Ancak doğru stratejiyle bu yıl da fırsatlarla dolu olabilir. Bu rehberde, önde gelen yatırım uzmanlarının analizlerine dayanarak 2025’te karşılaşabileceğiniz başlıca yatırım risklerini ve olası çözümleri inceliyoruz.

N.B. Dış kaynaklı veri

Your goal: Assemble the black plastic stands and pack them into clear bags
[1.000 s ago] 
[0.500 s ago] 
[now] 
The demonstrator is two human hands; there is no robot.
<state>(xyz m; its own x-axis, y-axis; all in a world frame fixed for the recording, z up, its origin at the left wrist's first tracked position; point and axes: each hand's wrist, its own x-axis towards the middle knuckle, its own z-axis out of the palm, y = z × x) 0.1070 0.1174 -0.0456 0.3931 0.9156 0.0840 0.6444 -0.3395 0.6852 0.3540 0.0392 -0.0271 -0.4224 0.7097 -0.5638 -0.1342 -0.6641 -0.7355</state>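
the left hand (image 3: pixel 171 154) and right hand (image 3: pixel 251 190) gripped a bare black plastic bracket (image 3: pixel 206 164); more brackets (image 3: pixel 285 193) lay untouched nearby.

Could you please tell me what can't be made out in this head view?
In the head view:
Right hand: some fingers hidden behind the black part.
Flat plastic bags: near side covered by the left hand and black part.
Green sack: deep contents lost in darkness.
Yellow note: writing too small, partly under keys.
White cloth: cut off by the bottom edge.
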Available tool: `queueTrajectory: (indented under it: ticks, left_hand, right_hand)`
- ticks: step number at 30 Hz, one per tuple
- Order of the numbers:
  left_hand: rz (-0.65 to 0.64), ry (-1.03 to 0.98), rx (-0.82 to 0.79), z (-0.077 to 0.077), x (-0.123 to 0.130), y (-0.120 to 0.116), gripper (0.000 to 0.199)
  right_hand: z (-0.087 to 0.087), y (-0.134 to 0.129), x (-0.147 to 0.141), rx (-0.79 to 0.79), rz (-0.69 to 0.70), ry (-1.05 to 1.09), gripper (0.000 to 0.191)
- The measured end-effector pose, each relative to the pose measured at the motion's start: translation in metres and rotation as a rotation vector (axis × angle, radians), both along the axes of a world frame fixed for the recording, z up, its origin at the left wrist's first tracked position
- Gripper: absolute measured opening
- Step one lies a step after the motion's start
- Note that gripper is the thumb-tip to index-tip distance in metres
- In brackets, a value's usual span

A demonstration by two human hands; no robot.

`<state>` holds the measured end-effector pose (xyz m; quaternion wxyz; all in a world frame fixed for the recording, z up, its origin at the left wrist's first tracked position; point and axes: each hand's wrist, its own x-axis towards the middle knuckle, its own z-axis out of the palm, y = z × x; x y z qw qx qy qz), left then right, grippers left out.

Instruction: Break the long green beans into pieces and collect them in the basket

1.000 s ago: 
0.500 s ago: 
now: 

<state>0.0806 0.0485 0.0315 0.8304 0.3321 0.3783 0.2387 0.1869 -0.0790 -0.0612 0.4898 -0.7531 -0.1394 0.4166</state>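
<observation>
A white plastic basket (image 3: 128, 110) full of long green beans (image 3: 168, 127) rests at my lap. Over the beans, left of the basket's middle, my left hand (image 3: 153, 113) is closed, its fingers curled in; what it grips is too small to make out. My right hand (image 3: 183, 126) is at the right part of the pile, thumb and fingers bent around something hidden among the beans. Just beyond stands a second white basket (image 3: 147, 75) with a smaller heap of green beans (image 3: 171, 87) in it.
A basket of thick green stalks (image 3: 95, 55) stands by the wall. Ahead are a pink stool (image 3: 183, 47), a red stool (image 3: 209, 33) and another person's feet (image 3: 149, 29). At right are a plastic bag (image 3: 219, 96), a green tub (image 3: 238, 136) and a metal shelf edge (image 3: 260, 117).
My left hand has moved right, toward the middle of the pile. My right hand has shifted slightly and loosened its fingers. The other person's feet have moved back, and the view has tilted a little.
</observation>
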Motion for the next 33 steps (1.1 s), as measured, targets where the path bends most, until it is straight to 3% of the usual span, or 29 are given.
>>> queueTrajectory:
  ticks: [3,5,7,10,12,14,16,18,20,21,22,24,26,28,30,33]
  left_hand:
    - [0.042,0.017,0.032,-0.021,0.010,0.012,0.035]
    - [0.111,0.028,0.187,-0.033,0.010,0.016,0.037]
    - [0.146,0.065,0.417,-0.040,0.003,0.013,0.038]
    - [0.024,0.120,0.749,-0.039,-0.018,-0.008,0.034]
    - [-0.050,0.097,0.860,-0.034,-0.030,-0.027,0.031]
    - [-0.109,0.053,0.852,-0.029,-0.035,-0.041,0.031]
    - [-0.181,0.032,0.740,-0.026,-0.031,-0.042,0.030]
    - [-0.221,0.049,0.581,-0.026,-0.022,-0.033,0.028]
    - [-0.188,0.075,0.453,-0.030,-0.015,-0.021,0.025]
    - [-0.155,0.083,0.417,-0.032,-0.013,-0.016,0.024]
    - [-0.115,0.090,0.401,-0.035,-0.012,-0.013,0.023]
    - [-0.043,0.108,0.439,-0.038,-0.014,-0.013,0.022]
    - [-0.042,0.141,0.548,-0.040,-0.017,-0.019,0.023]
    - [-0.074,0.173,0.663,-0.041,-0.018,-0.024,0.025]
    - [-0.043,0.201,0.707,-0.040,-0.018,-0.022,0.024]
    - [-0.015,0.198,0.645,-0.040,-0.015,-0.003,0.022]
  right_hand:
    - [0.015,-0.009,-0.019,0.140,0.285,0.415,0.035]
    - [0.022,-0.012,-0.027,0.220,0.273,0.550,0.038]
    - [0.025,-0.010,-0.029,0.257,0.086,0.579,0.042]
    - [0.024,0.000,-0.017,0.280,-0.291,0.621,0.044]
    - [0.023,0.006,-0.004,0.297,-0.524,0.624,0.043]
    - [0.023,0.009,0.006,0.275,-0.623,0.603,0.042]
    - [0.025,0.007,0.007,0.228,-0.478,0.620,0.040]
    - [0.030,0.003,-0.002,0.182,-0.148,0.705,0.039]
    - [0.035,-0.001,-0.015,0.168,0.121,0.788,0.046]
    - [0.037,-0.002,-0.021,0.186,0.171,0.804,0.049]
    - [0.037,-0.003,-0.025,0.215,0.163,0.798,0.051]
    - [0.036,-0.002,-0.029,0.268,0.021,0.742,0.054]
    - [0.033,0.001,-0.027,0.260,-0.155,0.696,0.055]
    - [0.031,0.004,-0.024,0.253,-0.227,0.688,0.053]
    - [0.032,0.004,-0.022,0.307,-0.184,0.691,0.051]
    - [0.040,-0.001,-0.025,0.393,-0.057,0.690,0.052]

J.P. Morgan’dan Michael Cembalest, S\&P 500’ün son iki yılda yılda %20’den fazla arttığını ve bunun 1871’den bu yana yalnızca 10 kez yaşandığını belirtiyor. Piyasanın yılı yükselişle tamamlayabileceğini söylüyor, ancak %15’e kadar bir düzeltme riskini de dışlamıyor. Son 100 yılda S\&P 500, 60 yıl boyunca %10’dan fazla düşüş yaşamış.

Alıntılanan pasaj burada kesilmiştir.